• Work instruction: Take the data from its first line. Print each line exactly until the line containing "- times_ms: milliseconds" has been printed too.

_____

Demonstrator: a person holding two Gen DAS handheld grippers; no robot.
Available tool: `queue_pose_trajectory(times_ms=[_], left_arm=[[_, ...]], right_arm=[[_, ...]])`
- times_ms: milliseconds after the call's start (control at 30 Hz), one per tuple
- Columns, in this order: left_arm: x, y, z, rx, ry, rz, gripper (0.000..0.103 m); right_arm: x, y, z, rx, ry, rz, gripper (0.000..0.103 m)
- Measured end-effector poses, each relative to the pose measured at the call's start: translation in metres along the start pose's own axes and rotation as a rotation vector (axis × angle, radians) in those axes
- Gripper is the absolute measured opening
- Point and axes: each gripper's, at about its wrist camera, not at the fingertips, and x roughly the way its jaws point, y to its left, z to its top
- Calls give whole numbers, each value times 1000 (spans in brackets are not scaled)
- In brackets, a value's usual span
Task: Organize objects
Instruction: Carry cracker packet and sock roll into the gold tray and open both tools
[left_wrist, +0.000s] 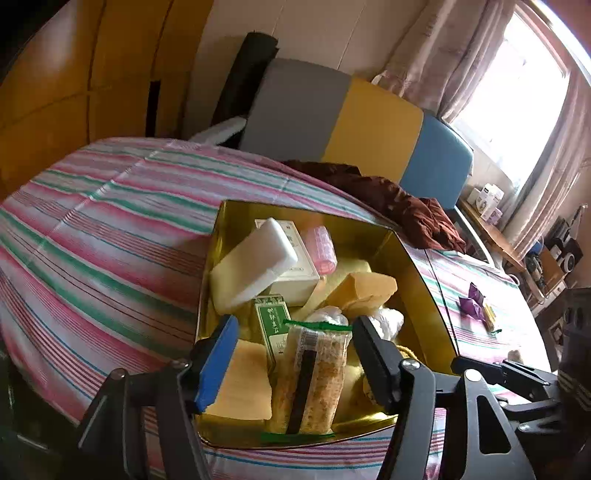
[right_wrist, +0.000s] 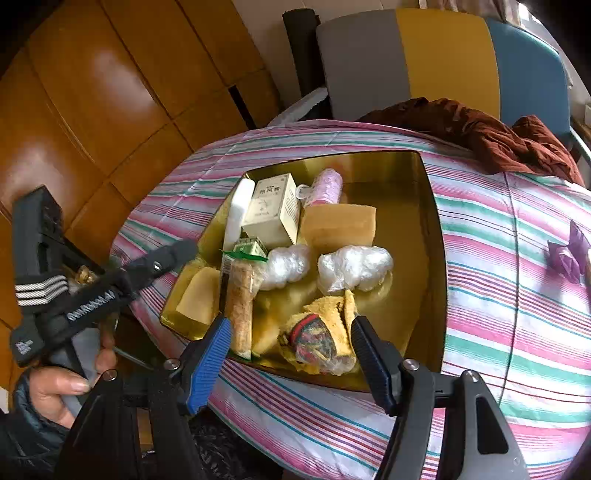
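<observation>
Both the left gripper (left_wrist: 293, 365) and right gripper (right_wrist: 290, 363) are held released, grasping nothing. At lower centre, the crowded gold square tray (right_wrist: 424, 258) could be nudged, toppling the leaning cellophane-wrapped snack pack (left_wrist: 314, 376).

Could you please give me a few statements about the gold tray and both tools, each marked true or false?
1. The gold tray sits on a striped cloth. True.
2. The right tool clamps the yellow cloth bundle. False: its pads stand apart from it.
3. The pink roll lies outside the tray. False: it lies inside, at the far end.
4. The left tool stands open over the wrapped snack. True.
5. Two white plastic wads lie in the tray. True.
</observation>
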Motion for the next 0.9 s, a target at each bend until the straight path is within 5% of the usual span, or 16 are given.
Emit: queue_pose_trajectory(times_ms=[300, 900], left_arm=[[-19, -26, 2, 101, -60, 21, 74], [-17, -71, -9, 223, -34, -6, 76]], right_arm=[[-10, -3, -2, 10, -25, -55, 70], [-28, -22, -6, 48, -70, -134, 74]])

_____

• Output:
Demonstrator: a person holding two Gen DAS handheld grippers; no robot.
Available tool: `queue_pose_trajectory(times_ms=[_], left_arm=[[_, ...]], right_arm=[[_, ...]])`
- times_ms: milliseconds after the call's start (control at 30 Hz), one per tuple

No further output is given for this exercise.